The clock framework handles clock rates as "unsigned long", so u32 on
32-bit architectures and u64 on 64-bit architectures.
The current code pointlessly casts the dividend to u64 on 32-bit
architectures and thus pointlessly reducing the performance.
On the other hand on 64-bit architectures the divisor is masked and only
the lower 32-bit are used. Thus requesting a frequency >= 4.3GHz results
in incorrect values. For example requesting 4300000000 (4.3 GHz) will
effectively request ca. 5 MHz. Requesting clk_round_rate(clk, ULONG_MAX)
is a bit of a special case, since that still returns correct values as
long as the parent clock is below 8.5 GHz.
Signed-off-by: Sebastian Reichel <[email protected]>
---
drivers/clk/clk-divider.c | 6 +++---
1 file changed, 3 insertions(+), 3 deletions(-)
diff --git a/drivers/clk/clk-divider.c b/drivers/clk/clk-divider.c
index a2c2b5203b0a..c38e8aa60e54 100644
--- a/drivers/clk/clk-divider.c
+++ b/drivers/clk/clk-divider.c
@@ -220,7 +220,7 @@ static int _div_round_up(const struct clk_div_table *table,
unsigned long parent_rate, unsigned long rate,
unsigned long flags)
{
- int div = DIV_ROUND_UP_ULL((u64)parent_rate, rate);
+ int div = DIV_ROUND_UP(parent_rate, rate);
if (flags & CLK_DIVIDER_POWER_OF_TWO)
div = __roundup_pow_of_two(div);
@@ -237,7 +237,7 @@ static int _div_round_closest(const struct clk_div_table *table,
int up, down;
unsigned long up_rate, down_rate;
- up = DIV_ROUND_UP_ULL((u64)parent_rate, rate);
+ up = DIV_ROUND_UP(parent_rate, rate);
down = parent_rate / rate;
if (flags & CLK_DIVIDER_POWER_OF_TWO) {
@@ -473,7 +473,7 @@ int divider_get_val(unsigned long rate, unsigned long parent_rate,
{
unsigned int div, value;
- div = DIV_ROUND_UP_ULL((u64)parent_rate, rate);
+ div = DIV_ROUND_UP(parent_rate, rate);
if (!_is_valid_div(table, div, flags))
return -EINVAL;
--
2.39.2
Il 26/05/23 19:10, Sebastian Reichel ha scritto:
> The clock framework handles clock rates as "unsigned long", so u32 on
> 32-bit architectures and u64 on 64-bit architectures.
>
> The current code pointlessly casts the dividend to u64 on 32-bit
> architectures and thus pointlessly reducing the performance.
>
> On the other hand on 64-bit architectures the divisor is masked and only
> the lower 32-bit are used. Thus requesting a frequency >= 4.3GHz results
> in incorrect values. For example requesting 4300000000 (4.3 GHz) will
> effectively request ca. 5 MHz. Requesting clk_round_rate(clk, ULONG_MAX)

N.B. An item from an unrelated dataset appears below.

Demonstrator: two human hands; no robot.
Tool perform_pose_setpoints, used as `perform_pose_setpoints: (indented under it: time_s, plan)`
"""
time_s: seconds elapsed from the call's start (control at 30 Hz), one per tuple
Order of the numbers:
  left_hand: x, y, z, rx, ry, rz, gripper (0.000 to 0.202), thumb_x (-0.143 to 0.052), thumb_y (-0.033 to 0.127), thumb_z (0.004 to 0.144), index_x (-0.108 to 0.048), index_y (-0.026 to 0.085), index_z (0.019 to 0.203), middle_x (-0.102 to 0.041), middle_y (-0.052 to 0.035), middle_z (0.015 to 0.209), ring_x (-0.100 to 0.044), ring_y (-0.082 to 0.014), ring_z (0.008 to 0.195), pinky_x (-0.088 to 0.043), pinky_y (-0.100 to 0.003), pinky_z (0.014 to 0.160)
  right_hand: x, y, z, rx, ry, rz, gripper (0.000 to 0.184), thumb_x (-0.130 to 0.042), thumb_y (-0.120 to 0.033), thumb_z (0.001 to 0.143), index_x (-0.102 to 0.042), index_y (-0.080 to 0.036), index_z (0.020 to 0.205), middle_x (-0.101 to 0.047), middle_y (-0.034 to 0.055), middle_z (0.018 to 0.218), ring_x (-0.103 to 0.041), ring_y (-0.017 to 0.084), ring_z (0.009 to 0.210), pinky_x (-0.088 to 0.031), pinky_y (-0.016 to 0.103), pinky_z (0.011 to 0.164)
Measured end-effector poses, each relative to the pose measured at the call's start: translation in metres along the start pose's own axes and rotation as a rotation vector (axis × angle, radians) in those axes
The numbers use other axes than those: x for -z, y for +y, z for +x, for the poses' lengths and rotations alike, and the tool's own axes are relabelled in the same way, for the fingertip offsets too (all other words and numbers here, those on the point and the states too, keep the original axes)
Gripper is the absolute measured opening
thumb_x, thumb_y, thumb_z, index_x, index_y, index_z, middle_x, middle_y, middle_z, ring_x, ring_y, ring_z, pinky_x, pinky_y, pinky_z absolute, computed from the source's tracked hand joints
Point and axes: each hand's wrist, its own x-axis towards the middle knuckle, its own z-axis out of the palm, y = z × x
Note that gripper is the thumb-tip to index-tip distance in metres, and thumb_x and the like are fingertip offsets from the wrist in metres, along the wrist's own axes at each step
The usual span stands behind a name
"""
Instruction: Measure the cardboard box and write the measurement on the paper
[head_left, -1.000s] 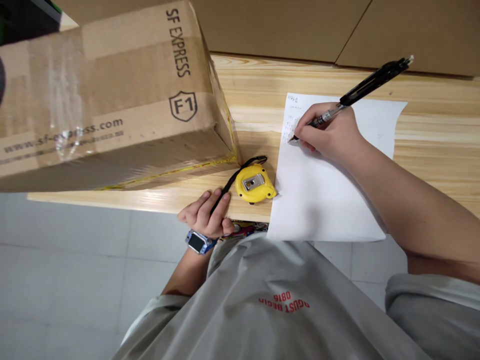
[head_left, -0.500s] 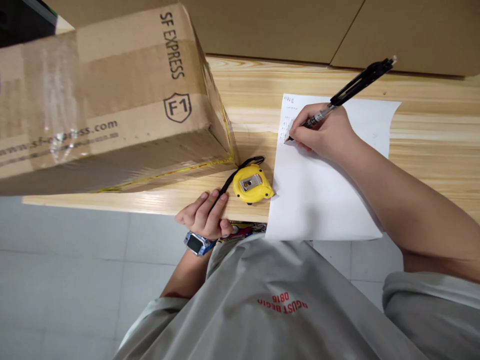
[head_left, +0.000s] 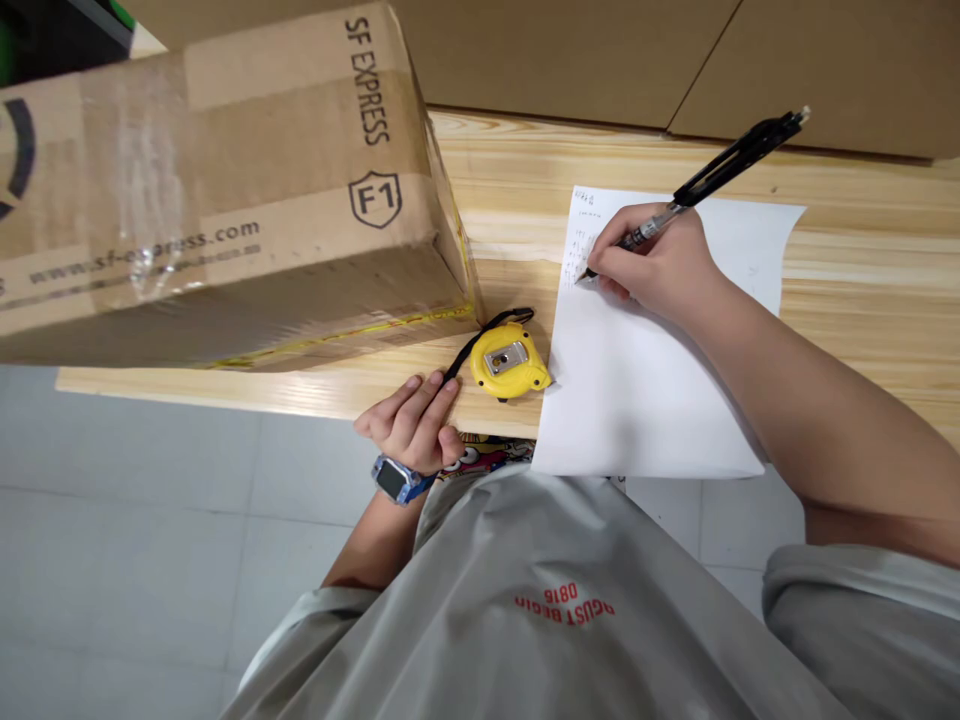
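My right hand (head_left: 660, 258) is closed around a black pen (head_left: 735, 160), its tip on a sheet of paper (head_left: 660, 400) near small handwritten lines at the upper left. The sheet's near end hangs past the table edge. My left hand (head_left: 414, 420), with a blue watch (head_left: 399, 480) on the wrist, lies on the table's front edge, fingers stretched out. Its fingertips touch or lie close by the black strap (head_left: 480, 335) of a yellow tape measure (head_left: 510, 362). The tape measure rests beside the paper's left edge.
A large taped cardboard box (head_left: 247, 170) stands at the left of the wooden table (head_left: 862, 250). Brown cardboard (head_left: 562, 60) runs along the back. A dark object (head_left: 67, 40) shows at the top left corner. Grey floor tiles (head_left: 135, 560) lie below the table edge.
The view has shifted slightly, so the box and tape measure appear a little further right and up. The pen tip has moved slightly on the paper. My left hand keeps its pose.
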Motion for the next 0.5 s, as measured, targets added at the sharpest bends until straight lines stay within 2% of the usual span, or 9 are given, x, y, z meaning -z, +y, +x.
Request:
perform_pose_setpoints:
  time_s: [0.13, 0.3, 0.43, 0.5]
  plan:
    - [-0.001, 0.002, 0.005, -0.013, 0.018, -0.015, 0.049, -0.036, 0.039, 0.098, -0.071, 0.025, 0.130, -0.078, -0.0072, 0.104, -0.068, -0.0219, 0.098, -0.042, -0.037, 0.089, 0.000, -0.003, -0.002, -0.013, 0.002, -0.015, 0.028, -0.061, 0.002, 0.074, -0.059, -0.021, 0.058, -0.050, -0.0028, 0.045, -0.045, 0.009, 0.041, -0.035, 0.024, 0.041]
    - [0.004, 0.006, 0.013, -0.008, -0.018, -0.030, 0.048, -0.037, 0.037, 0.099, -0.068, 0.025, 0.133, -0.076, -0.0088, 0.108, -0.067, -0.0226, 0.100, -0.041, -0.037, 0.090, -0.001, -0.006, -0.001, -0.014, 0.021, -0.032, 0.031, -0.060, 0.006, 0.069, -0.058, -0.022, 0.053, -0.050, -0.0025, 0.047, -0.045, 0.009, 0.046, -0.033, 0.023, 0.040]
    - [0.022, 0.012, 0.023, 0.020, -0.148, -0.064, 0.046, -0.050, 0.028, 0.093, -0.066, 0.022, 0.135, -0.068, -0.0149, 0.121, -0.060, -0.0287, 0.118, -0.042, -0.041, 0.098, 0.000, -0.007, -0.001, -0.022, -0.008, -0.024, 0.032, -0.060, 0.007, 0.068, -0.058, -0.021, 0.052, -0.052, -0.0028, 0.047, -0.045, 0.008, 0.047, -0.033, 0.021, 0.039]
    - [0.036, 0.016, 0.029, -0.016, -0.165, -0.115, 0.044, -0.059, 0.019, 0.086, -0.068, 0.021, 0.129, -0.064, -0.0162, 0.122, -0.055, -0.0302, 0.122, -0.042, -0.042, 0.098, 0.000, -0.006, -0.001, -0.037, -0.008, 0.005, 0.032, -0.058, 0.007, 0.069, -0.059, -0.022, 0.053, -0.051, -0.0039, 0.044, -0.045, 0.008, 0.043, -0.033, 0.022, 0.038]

> is a bit of a special case, since that still returns correct values as
> long as the parent clock is below 8.5 GHz.
>
> Signed-off-by: Sebastian Reichel <[email protected]>
Reviewed-by: AngeloGioacchino Del Regno <[email protected]>
Quoting Sebastian Reichel (2023-05-26 10:10:57)
> The clock framework handles clock rates as "unsigned long", so u32 on
> 32-bit architectures and u64 on 64-bit architectures.
>
> The current code pointlessly casts the dividend to u64 on 32-bit
> architectures and thus pointlessly reducing the performance.
It looks like that was done to make the DIV_ROUND_UP() macro not
overflow the dividend on 32-bit machines (from 9556f9dad8f5):
DIV_ROUND_UP(3000000000, 1500000000) = (3.0G + 1.5G - 1) / 1.5G
= OVERFLOW / 1.5G
but I agree, the u64 cast is not necessary if DIV_ROUND_UP_ULL() is
used as that macro casts the dividend to unsigned long long anyway.
>
> On the other hand on 64-bit architectures the divisor is masked and only
> the lower 32-bit are used. Thus requesting a frequency >= 4.3GHz results
> in incorrect values. For example requesting 4300000000 (4.3 GHz) will
> effectively request ca. 5 MHz.
Nice catch. But I'm concerned that the case above is broken by changing
to DIV_ROUND_UP(). As this code is generic, I fear we'll have to change
this code that divides rates to use DIV64_U64_ROUND_UP() because we
don't know how large the rate is (i.e. it could be larger than 32-bits
on a 64-bit machine).
> Requesting clk_round_rate(clk, ULONG_MAX)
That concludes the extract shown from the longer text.